Thursday, January 24, 2008

God has been so good.....

I came to this post today and couldn't believe how long it had been since I have written. Wow....the saying "time flies" is so true. I can't believe how quickly life just passes me by. If I sit still for long, I will be walking with a cane and sitting with an afghan (still do that) and grabbing my spectacles to read my Bible. Yikes! In reality, I know time doesn't go any faster the older I get, but it certainly "appears" to move more rapidly. It is like the hourglass; it seems to go faster and faster when the sand is nearly gone. And when there are more things precious and dear to me, time is all the more special. Too bad we learn so many valuable lessons later in life. I wish I had the wisdom I have learned from life NOW, as I am nearly 40, but the youth and vibrancy I felt in my 20's. It is a paradox. My children are growing and will soon be gone from home. I have so many things I want to accomplish, and I am determined to never stop living life....as long as God gives me breath, I want to live. I want to love. I want to laugh. I want to glorify my God.

I am beginning my LAST semester at Midwestern Baptist Theological Seminary. Wow! God has been so good to me. I never thought I would make it. Really, *I* didn't make it, but only because God has walked beside me and guided me and helped me every step of the way. I am very ready to be finished. In May I will graduate with my master's in Counseling. Woo Hoo!! I don't know where I will go from there, but I know I am ready to finish subbing and move on!! I want to do more in my life than substitute. I don't really enjoy it, but it is a great way for me to get to study and work at the same time. There is a lot of time to study while I am subbing! But God has shown me that I could do it. He already knew that I "could do all things that give me strength...." but He needed to prove it to ME! I had my doubts. I have never been one that had a lot of faith in myself or my abilities.

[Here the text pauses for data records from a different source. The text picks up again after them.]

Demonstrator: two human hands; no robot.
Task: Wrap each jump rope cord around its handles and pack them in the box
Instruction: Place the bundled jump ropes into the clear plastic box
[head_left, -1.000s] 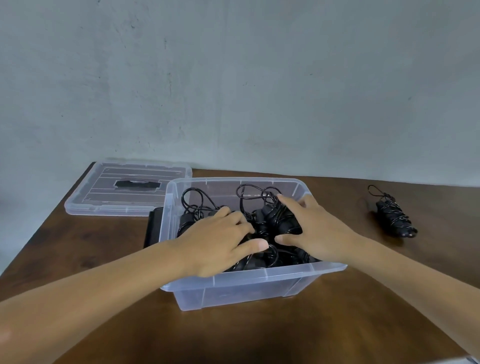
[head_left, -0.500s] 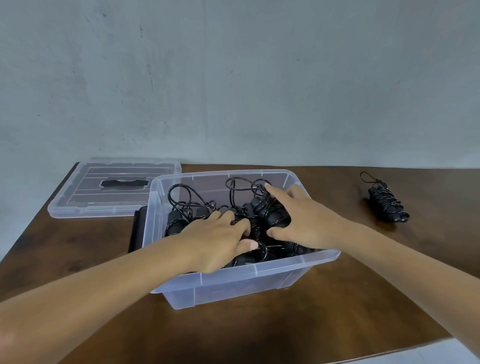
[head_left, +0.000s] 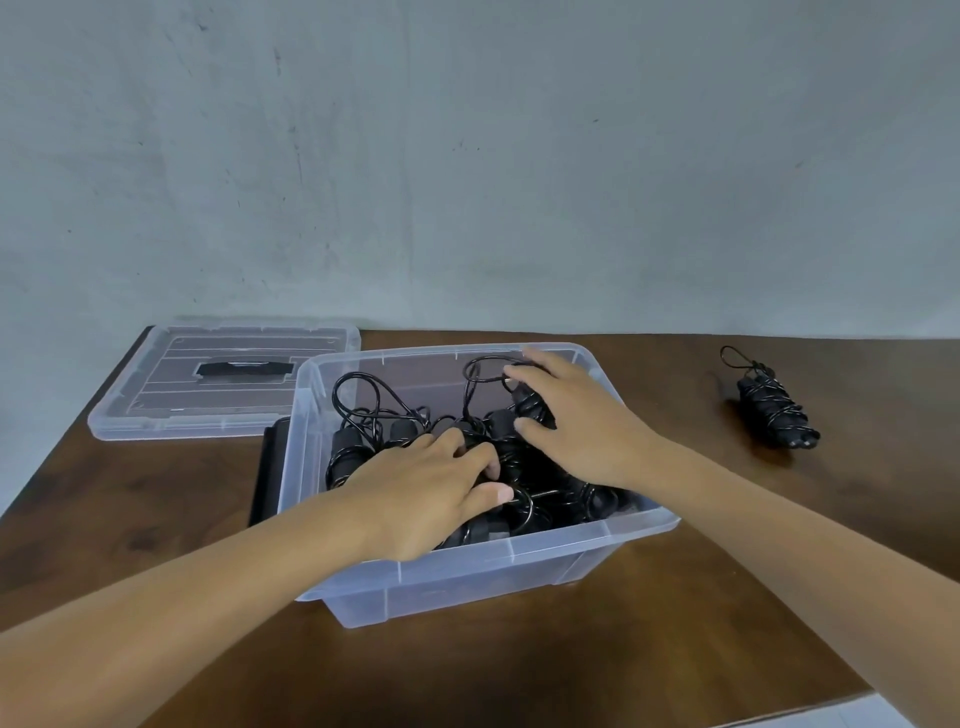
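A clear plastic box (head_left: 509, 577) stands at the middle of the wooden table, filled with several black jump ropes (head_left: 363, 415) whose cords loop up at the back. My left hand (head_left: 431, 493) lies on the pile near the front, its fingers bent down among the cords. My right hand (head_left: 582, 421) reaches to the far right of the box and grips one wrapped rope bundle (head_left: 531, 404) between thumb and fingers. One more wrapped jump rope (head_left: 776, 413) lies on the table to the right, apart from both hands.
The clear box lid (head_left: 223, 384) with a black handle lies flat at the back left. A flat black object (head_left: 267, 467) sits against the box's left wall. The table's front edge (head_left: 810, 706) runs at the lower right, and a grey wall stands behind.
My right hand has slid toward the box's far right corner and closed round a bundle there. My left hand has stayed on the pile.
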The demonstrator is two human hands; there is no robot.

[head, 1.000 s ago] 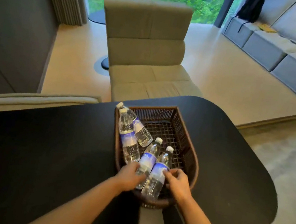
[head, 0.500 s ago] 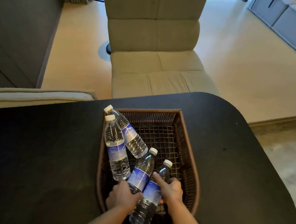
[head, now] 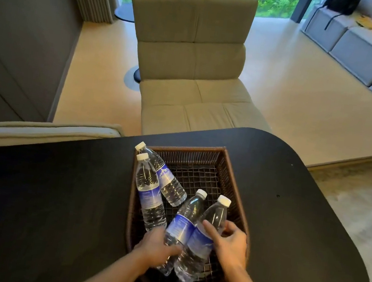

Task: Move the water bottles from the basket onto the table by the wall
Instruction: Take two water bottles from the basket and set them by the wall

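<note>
A brown wicker basket [head: 234, 170] stands on the black table [head: 50, 192] and holds several clear water bottles with blue labels and white caps. Two bottles [head: 150, 191] [head: 168, 182] lean against the basket's left rim. My left hand [head: 157, 246] is closed around the lower part of a third bottle [head: 186, 216]. My right hand [head: 227, 243] grips a fourth bottle [head: 212, 220] at its label. Both held bottles are tilted with their caps pointing away from me, side by side and touching.
A beige padded chair [head: 192, 64] stands just beyond the table's far edge. Another beige chair back [head: 43, 129] shows at the table's left. A dark wall [head: 15, 28] runs along the left, and a grey sofa [head: 370, 48] sits at the far right.
Both hands have closed on the two nearer bottles and tipped them up, caps higher. The view has tilted up, showing more of the room.
</note>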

God continues to teach me so many things. He is teaching me right now in my life that I can do nothing that is deserving of His love. I have lived my life (and trust me, this is such a hard concept for me to obtain) where I believed God would only love me if I were a good girl....a perfect girl....a girl that did many wonderful things for the Lord's kingdom. I want to be that girl, but I fall so many times. I am a believer in Christ and I want to love and serve Him, and I know I will spend eternity in heaven with Him, but too often, here on this earth I reach one foot down to hell. I don't know why. Maybe it is because that is just sin. It is appealing. It is satisfying for a while. It is beautiful from a distance. Maybe it is because my heart is not and never will be completely pure. Maybe it is because there is still too much "Melissa" in my heart. Too much "my way" in my thinking. Too much "all about me" in my habits. I think that is mostly it. It is called pride and it got Satan kicked out of heaven. It is something I know God will not tolerate in my life, either. But saying all that, and knowing how much God hates sin, and knowing I am always doing dumb things and having to relearn the same lessons, and knowing there are always very painful consequences for my sins, I still also think I'm finally understanding that I can't and never will be "good enough" for God to love me. He just does. I don't understand "why" except to know that He is love. He is goodness. He is mercy. But I love him even more because He loves me....even when I am such a screw up. He loves me. It is an amazing love. I have been hurt.....really wounded by others when they have not returned my affections. But I became angry. I wanted to hurt them back. I wanted to see them bleed. I wanted to laugh as they suffered and my verbal insults could cut through ice...trust me. But that isn't how God is with me. He simply says, "Melissa....even if you don't go the way you should if you loved Me, I will always love you. Even if you don't worship me, I love you. Even if you don't live according to my laws that I laid down because I love you so much and I don't want to see you hurting....I love YOU." Pretty cool, huh? Yeah, God has been so good. If I never see another blessing from the Lord (which even this breath is a blessing) then I know and am certain that God has been so good to me. How can I keep from singing? I can't.